■ ACTION ITEM: Only one stretch of the data below should be repeated: the lines from the line containing "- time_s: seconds" through the line containing "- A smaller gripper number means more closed", inclusive, exactly as they are.

■ SUPPLIED INFORMATION:

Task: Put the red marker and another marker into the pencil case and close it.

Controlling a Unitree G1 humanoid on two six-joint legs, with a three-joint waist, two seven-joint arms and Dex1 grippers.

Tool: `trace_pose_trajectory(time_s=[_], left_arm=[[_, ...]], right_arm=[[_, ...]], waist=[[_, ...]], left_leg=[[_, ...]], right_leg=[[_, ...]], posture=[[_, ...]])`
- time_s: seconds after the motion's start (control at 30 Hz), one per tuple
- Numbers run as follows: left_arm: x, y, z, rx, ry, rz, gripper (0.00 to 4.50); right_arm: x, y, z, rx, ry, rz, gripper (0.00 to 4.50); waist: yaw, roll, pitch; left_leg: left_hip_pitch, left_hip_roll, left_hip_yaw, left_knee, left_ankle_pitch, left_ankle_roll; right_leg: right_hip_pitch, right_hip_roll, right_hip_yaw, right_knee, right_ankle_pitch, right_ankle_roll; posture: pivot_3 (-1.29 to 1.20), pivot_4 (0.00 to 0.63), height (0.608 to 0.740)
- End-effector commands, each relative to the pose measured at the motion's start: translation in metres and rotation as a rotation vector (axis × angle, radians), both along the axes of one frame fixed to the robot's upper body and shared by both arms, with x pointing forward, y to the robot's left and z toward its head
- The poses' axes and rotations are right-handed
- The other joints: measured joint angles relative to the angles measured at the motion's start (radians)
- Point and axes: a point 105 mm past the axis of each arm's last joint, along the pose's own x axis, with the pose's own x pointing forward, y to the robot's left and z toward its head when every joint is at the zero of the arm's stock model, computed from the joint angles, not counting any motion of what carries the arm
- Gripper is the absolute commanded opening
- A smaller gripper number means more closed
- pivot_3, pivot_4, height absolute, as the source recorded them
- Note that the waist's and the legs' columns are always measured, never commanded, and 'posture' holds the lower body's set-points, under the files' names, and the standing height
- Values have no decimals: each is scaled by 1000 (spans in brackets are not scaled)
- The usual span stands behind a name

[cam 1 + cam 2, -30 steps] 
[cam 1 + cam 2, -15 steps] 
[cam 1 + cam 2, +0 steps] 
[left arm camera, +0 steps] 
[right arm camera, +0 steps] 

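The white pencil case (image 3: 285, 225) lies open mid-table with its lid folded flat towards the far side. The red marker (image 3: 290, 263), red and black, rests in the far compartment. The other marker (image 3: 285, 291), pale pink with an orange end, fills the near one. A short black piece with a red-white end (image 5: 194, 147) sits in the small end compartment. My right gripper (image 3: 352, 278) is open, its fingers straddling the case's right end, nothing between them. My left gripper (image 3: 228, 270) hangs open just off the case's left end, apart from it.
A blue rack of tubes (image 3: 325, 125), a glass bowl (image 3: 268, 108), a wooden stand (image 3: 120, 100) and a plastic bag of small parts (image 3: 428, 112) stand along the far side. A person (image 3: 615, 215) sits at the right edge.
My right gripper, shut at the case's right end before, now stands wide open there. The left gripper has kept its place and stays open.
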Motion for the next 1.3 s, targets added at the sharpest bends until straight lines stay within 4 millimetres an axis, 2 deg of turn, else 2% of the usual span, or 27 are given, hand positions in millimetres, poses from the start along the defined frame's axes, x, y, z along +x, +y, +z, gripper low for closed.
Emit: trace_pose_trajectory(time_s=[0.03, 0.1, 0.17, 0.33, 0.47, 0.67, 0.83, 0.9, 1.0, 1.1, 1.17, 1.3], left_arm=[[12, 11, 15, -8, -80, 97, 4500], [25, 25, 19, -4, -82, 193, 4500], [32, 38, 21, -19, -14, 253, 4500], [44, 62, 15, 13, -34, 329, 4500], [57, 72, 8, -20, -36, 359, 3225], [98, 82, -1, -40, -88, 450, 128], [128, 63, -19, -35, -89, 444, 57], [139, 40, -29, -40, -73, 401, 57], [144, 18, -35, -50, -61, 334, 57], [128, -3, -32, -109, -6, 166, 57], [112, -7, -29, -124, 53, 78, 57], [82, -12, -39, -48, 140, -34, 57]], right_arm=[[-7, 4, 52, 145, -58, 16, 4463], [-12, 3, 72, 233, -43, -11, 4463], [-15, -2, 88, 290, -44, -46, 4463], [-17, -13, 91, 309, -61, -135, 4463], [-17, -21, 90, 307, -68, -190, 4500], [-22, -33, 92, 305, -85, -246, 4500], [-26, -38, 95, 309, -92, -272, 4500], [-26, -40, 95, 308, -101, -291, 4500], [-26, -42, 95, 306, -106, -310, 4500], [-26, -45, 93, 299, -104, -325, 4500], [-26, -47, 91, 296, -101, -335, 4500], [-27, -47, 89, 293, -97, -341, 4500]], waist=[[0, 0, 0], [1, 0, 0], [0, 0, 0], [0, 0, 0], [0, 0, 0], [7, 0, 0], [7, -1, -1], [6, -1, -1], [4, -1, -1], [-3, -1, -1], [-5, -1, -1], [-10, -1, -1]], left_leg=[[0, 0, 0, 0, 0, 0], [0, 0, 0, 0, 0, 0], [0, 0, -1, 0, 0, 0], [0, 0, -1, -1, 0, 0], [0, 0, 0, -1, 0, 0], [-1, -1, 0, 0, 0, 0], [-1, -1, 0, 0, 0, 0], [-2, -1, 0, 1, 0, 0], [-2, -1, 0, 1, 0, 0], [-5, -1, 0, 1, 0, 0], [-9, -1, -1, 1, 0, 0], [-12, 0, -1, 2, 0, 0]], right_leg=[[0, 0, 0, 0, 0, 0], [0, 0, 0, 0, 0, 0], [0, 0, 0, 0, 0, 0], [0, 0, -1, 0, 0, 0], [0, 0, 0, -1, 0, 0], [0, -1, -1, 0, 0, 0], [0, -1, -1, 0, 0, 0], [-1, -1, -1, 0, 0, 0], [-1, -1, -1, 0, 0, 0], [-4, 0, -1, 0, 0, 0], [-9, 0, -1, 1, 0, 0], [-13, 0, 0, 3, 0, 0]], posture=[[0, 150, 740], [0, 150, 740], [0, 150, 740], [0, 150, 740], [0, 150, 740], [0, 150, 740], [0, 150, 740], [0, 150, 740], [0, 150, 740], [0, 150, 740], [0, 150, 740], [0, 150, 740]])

■ PROBLEM SOLUTION:
- time_s: seconds after the motion's start (control at 30 Hz), one per tuple
- Numbers run as follows: left_arm: x, y, z, rx, ry, rz, gripper (0.00 to 4.50); right_arm: x, y, z, rx, ry, rz, gripper (0.00 to 4.50); waist: yaw, roll, pitch; left_leg: left_hip_pitch, left_hip_roll, left_hip_yaw, left_knee, left_ankle_pitch, left_ankle_roll; right_leg: right_hip_pitch, right_hip_roll, right_hip_yaw, right_knee, right_ankle_pitch, right_ankle_roll; posture: pivot_3 (-1.29 to 1.20), pivot_4 (0.00 to 0.63), height (0.608 to 0.740)
- End-effector commands, each relative to the pose measured at the motion's start: translation in metres and rotation as a rotation vector (axis × angle, radians), both along the axes of one frame fixed to the robot's upper body and shared by both arms, with x pointing forward, y to the robot's left and z toward its head
- The poses' axes and rotations are right-handed
- The other joints: measured joint angles relative to the angles measured at the motion's start (radians)
- Point and axes: a point 105 mm past the axis of each arm's last joint, along the pose's own x axis, with the pose's own x pointing forward, y to the robot's left and z toward its head when every joint is at the zero of the arm's stock model, computed from the joint angles, not counting any motion of what carries the arm
- Gripper is the absolute commanded opening
- A smaller gripper number means more closed

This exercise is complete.